All of which makes the Goodman Theatre’s New Stages Festival such an eye-opening delight. A series of staged readings and developmental productions, New Stages offers a vision of the creative process that many of us make only the barest assumptions about. As a free event, it also offers unprecedented access to the artists involved.
Given the Goodman’s commitment to diversity both on stage and in its audiences as well as its vested interest in community development, the most crucial element of this festival may very well be the cost, or rather lack thereof. The developmental productions in particular could have easily demanded a pay-what-you-can admission and almost no one would have batted an eye. Yet for nearly every event I attended, the Owen Theatre was packed to the rafters, which, in its own way, is a profit beyond calculation.
Alongside the anticipated contingent of blue-hairs, the demographic most readily identifiable was that of our city’s working artists. There are many aspects of New Stages that make it attractive to a working actor, writer, stage manager, etc.: the opportunity to network, to see free entertainment (several of these readings and productions were quick to remind audiences how little theater artists are compensated) and perhaps even soak up some perspective, the life-blood of those who labor and toil over single projects for months and years.
In that regard, I imagine works like Lauren Yee’s heritage caper “King of the Yees” or Jordan Harrison’s dark ages comedy “The Amateurs,” both of which demonstrated a great deal of promise while also bearing the distinct marks of self-consciousness, probably had a profoundly comforting effect on the artists in attendance.
These two plays in particular played to the strengths of the festival’s low stakes. Each toyed with a “play within a play” structure. The results were specific to the tastes of the respective playwrights—Harrison is far more heart-on-the-sleeve than the more reticent Yee—though both contained humor that played well to audiences that knew their way equally well around a fourth wall or an equity break.
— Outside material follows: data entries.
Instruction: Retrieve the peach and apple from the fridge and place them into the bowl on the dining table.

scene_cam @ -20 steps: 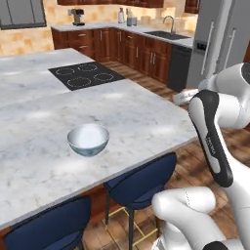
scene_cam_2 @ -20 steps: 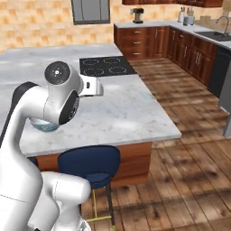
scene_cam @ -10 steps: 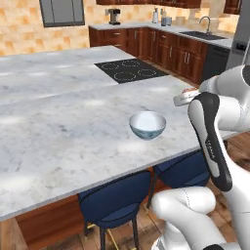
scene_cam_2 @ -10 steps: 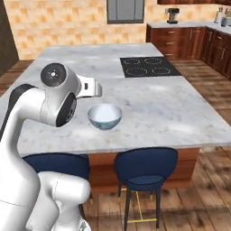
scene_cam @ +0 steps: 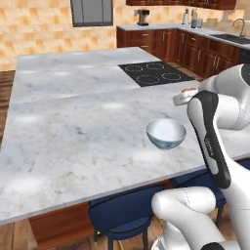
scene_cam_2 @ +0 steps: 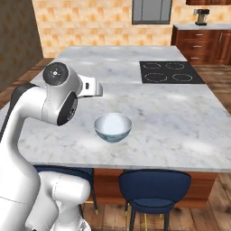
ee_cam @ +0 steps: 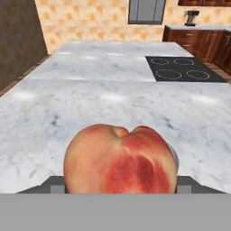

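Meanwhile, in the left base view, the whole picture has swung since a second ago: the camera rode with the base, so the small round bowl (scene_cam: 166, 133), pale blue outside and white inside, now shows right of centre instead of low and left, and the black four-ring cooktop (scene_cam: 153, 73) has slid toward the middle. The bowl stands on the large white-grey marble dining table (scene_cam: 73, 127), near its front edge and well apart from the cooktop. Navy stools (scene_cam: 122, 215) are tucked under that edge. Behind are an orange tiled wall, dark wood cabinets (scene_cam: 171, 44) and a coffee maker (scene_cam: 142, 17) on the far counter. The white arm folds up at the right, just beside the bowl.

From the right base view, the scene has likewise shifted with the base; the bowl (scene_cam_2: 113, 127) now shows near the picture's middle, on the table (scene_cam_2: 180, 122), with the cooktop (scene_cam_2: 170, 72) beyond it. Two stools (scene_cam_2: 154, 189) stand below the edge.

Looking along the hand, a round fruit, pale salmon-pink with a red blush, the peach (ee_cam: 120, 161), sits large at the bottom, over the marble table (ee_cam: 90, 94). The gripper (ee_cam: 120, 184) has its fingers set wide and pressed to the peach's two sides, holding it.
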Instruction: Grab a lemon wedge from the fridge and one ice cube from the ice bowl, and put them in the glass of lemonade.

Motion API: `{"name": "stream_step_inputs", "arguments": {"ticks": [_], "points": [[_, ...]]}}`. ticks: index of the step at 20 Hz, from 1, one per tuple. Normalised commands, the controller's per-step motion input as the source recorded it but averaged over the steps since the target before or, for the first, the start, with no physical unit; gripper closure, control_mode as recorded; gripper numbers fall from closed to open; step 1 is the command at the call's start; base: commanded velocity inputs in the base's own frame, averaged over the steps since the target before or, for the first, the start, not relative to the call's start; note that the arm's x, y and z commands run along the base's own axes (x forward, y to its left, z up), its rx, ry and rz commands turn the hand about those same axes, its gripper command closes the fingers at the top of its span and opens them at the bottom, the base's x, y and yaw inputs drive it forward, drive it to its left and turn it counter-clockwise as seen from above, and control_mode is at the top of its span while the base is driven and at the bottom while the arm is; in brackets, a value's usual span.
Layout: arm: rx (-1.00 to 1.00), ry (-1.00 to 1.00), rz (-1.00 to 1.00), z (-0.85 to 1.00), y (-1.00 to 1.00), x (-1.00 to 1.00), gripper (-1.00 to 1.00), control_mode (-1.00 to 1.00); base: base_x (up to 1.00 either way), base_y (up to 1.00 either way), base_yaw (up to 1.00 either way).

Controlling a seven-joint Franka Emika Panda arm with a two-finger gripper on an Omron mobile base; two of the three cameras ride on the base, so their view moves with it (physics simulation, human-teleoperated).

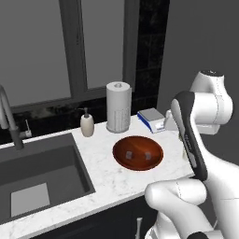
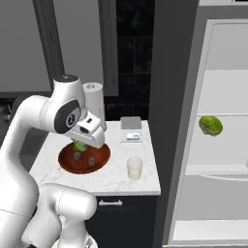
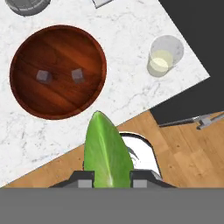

Other works by contrast seemed more concrete, and, by extension, a little more stage-ready. Dael Orlandersmith’s wonderful one-woman show, “Lady in Denmark,” reminded me of an underrated gem from last season, “The Testament of Mary,” and was delicately guided by Victory Gardens’ artistic director Chay Yew. An elegy to music, love and loss performed by the radiant Linda Gehringer, “Lady in Denmark” may have very well been the riskiest reading of the festival. For its richness, vitality and warmth, it was also the most rewarding.
Charles Smith’s spiritually and geographically nomadic “Objects in the Mirror” spans more than ten years and multiple continents in its tale of a Liberian refugee’s unflagging pursuit of security and safety. Elegantly tying together the festival’s themes of identity, memory and performance, “Objects in the Mirror” represented the highlight of New Stages. If I had to put my money on only one of these plays getting picked up by the theater that hosted its development—not to undermine the overall level of creative excellence I saw elsewhere, of course—I’d claim “Objects in the Mirror” without hesitation.
The title of Smith’s play comes from a moment when the young refugee is admonished by his uncle for thinking that they will ever be truly beyond danger. “Objects in the mirror are closer than they appear,” he intones.
Though ominous in this particular context, I couldn’t help but feel that this phrase summarized the festival. For artists in all disciplines, there is a sense of always glimpsing work in retrospect even as it barrels forward. The percentage of a work’s lifespan as seen by an audience on opening night represents only a sliver of its true longevity. In many regards, a play is never really finished even after it is produced. Those ideas, themes, characters and settings serve to inform the continuation of the artist’s journey. They are always there even when they seem very distant, as if merely a faint shadow in the rearview mirror of memory.